Chronique

Pierre Durand

Chapter III : The End & The Beginning

Pierre Durand (elg), Fred Escoffier (Rhodes, synth, vocoder), Jérôme Regard (elb, effets), Marc Michel (dms, elg).

Label / Distribution : Les disques de Lily

Musicien actif qu’on peut croiser sur la route du tromboniste Daniel Zimmermann (qu’il s’agisse d’escalader avec lui des Montagnes Russes ou d’imaginer L’homme à tête de chou In Uruguay) ou au sein de l’ONJ de Frédéric Maurin afin de rendre hommage à Ornette Coleman, Pierre Durand ne nous avait pas donné rendez-vous avec sa propre histoire du jazz depuis un bon bout de temps.

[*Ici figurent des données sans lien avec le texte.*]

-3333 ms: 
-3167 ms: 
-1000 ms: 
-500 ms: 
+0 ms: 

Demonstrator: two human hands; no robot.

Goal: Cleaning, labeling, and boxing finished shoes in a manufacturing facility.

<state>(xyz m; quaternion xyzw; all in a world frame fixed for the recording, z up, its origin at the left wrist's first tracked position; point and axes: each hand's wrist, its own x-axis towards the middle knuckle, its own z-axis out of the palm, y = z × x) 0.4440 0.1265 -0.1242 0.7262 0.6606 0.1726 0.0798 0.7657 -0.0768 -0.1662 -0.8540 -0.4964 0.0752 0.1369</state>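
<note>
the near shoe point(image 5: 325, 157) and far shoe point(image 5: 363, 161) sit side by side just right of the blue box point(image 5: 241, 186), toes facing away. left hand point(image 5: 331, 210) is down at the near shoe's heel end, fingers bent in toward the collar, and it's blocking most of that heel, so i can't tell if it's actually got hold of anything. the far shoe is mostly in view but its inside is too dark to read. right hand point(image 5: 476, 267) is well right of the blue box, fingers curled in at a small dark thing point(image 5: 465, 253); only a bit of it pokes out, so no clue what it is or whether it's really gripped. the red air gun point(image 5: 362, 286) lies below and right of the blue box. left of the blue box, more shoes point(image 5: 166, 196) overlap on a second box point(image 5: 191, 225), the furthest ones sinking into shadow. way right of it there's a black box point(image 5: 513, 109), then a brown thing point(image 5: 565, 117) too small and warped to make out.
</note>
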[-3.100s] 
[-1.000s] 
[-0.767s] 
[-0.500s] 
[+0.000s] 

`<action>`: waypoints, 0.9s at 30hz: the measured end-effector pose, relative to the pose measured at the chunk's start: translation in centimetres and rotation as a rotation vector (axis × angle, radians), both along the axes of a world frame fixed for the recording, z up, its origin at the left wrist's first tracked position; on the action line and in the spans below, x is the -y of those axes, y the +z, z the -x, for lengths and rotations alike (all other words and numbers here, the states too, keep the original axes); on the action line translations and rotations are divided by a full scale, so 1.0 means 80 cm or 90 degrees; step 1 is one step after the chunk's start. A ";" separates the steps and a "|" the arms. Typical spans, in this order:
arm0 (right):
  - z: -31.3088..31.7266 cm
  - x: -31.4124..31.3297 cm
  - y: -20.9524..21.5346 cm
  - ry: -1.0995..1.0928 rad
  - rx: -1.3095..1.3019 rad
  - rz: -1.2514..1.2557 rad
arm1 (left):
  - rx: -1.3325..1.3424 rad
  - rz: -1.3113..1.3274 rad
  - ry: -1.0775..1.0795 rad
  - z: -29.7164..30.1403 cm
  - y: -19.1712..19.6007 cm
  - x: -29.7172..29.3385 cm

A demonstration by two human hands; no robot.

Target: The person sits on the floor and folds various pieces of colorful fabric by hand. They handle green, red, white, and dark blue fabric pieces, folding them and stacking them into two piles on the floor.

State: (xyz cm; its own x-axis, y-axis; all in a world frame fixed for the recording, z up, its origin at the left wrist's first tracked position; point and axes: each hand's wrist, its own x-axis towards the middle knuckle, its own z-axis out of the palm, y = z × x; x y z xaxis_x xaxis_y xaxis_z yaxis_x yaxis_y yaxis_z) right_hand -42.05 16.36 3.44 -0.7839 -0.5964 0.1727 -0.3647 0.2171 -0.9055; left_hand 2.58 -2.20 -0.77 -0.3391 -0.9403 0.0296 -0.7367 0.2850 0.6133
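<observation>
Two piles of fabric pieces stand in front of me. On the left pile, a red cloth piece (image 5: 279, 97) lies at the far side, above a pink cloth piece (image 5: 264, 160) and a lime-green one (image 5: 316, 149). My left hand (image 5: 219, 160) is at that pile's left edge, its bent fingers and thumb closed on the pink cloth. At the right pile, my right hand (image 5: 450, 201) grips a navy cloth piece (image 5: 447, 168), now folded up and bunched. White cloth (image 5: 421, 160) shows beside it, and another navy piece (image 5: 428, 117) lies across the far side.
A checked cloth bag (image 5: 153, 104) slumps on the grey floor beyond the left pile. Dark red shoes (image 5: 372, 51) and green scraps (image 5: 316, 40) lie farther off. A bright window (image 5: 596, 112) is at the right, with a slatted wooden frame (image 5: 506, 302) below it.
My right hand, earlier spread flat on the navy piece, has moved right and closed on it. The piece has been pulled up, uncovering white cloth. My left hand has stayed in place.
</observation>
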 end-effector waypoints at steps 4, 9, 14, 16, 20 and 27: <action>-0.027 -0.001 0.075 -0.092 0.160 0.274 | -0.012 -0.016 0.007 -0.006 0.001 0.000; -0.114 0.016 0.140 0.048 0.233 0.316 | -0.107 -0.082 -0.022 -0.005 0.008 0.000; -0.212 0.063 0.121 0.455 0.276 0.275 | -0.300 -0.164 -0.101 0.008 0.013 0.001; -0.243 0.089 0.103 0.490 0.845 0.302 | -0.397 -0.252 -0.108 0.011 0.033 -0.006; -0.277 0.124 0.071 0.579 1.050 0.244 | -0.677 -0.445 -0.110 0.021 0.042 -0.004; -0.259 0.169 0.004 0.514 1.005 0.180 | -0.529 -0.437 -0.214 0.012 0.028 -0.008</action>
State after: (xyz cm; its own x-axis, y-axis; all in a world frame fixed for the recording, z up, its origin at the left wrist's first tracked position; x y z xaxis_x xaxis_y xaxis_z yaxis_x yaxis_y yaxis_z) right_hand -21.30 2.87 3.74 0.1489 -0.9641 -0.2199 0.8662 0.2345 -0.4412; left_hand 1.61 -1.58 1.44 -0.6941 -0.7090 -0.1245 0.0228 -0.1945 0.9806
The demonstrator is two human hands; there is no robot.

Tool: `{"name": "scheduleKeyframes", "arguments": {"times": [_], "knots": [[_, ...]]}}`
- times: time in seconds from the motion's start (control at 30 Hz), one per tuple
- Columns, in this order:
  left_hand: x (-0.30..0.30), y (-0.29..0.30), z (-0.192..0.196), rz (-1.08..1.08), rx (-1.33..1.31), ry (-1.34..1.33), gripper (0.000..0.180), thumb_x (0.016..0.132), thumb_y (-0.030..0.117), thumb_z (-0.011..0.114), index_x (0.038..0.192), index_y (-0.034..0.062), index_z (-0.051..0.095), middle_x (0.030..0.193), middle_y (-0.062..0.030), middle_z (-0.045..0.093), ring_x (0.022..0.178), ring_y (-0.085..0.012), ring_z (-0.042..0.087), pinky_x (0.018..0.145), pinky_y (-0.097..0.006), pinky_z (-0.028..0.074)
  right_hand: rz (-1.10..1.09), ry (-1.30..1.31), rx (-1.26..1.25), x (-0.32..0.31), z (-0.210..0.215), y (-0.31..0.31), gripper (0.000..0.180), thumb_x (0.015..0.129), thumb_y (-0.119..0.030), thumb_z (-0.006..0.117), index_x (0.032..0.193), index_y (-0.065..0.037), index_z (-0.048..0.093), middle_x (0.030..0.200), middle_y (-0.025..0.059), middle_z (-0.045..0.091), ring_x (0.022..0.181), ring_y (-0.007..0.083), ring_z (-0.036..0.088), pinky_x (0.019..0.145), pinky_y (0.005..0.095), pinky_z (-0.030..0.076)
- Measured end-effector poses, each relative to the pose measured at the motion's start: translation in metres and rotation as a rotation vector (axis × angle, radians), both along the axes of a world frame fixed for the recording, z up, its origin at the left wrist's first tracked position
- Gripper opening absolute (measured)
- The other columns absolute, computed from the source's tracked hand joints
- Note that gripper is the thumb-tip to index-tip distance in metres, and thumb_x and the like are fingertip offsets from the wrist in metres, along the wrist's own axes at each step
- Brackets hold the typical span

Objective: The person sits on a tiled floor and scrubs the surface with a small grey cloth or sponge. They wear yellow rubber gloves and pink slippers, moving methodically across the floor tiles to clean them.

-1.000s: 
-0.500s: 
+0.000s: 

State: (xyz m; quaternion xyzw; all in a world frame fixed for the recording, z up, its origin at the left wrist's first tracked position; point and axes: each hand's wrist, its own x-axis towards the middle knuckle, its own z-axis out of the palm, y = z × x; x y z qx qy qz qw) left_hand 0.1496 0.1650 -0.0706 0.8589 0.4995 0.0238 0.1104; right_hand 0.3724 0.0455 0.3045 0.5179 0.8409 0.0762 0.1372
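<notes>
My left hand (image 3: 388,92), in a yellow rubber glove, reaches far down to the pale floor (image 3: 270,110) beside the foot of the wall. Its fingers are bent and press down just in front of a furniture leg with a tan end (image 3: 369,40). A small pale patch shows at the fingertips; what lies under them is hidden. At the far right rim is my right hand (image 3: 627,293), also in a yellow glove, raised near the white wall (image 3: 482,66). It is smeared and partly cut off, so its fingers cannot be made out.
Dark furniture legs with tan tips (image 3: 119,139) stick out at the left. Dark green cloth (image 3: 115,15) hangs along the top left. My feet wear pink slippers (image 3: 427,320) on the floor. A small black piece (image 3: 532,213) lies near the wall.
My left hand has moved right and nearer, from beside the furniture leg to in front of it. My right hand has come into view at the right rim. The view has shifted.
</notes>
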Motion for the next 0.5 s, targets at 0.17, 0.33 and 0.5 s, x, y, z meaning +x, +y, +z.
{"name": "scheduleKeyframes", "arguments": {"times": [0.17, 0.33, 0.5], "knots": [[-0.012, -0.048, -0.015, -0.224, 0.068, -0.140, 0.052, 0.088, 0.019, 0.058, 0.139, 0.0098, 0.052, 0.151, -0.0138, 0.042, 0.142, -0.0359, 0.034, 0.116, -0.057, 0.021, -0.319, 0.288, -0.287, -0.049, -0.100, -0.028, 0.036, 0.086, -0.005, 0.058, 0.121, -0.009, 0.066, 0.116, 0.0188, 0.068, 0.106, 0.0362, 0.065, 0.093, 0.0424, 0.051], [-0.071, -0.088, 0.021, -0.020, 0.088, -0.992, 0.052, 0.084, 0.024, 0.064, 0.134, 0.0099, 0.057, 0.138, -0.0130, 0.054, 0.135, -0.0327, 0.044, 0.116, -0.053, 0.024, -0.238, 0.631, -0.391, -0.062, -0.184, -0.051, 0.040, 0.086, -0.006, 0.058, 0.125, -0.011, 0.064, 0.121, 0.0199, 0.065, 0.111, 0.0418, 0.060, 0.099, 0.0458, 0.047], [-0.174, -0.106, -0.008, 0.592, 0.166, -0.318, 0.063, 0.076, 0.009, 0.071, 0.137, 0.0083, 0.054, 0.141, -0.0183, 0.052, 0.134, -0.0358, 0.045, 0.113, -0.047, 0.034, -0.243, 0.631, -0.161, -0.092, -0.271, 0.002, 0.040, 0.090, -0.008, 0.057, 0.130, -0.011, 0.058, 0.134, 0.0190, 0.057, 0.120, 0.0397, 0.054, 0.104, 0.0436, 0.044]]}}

Il faut remonter en effet à l’année 2015 pour lire ou relire le deuxième chapitre d’une série de sept (voire un peu plus) que le guitariste a décidé de consacrer aux musiques qui l’habitent depuis son enfance. Et comme il le souligne dans l’entretien qu’il nous a récemment accordé, avec la permanence du blues, hors des modes, toujours présent en lui. Après une aventure solo en Louisiane, berceau du jazz (NOLA Improvisations) puis une incursion voyageuse dans une formule en quartet classique (guitare, saxophone, contrebasse, batterie), ¡Libertad !, le voici qui aborde avec Chapter III : The End & The Beginning, paru chez Les Disques de Lily comme ses deux prédécesseurs, d’autres rivages, ceux d’une pop music dont il veut approcher la qualité de son modelage sonore en même temps qu’il recherche l’énergie du rock et l’interplay du jazz.

On aurait bien tort de considérer d’un œil un peu condescendant cette exploration des univers dont Pierre Durand a pu se nourrir depuis de longues années, tels ceux de Sting, Michael Jackson, U2, Pink Floyd, Madonna ou David Bowie. Jamais cités, il faut le préciser, mais présents en filigrane dans ce disque mitonné avec un soin presque maniaque en compagnie des amoureux des textures que sont Fred Escoffier, musicien créateur d’une grande imagination aux claviers, Jérôme Regard à la basse dont l’influence a été déterminante en ce qu’il a permis au guitariste d’entendre le son qu’il recherchait, et Marc Michel à la batterie et à la guitare. C’est un autre quartet, qui parvient parfaitement à prendre la lumière.

Le sommet du disque est peut-être la composition dont le titre, « Bowie », ne laisse aucun doute quant à celui qui est le destinataire de l’hommage. Écoutez-la attentivement, vous pourriez être étonnés : pas une seule fois la moindre ligne mélodique de l’Anglais n’est citée et pourtant, le chanteur est là, tout proche, c’est lui qu’on croit entendre. Belle performance ! « C’est effectivement le but et le défi que je me suis lancé : chercher à attraper l’esprit Bowie plutôt que reprendre du Bowie. Cela a pris plus d’un an, entre les deux premières mesures du thème qui me sont venues d’un coup et les dernières notes de la composition. J’ai écouté son phrasé, sa gestion des silences, la manière brutale qu’il avait en tant que compositeur de passer d’un couplet à un refrain ou un pont ».

En 45 minutes enluminées, Pierre Durand – son jeu est un enchantement permanent tant les variations de ses couleurs sont séduisantes – accomplit un travail d’un orfèvre dont le lyrisme ne serait pas la moindre des qualités. Voilà un disque qu’on n’hésitera pas à qualifier d’heureux, d’une grande maîtrise tant technique que mélodique, et qui nous parle en toute sincérité d’un amour inconditionnel pour toutes les musiques, à condition qu’elles soient – et c’est bien le cas ici – fiévreuses.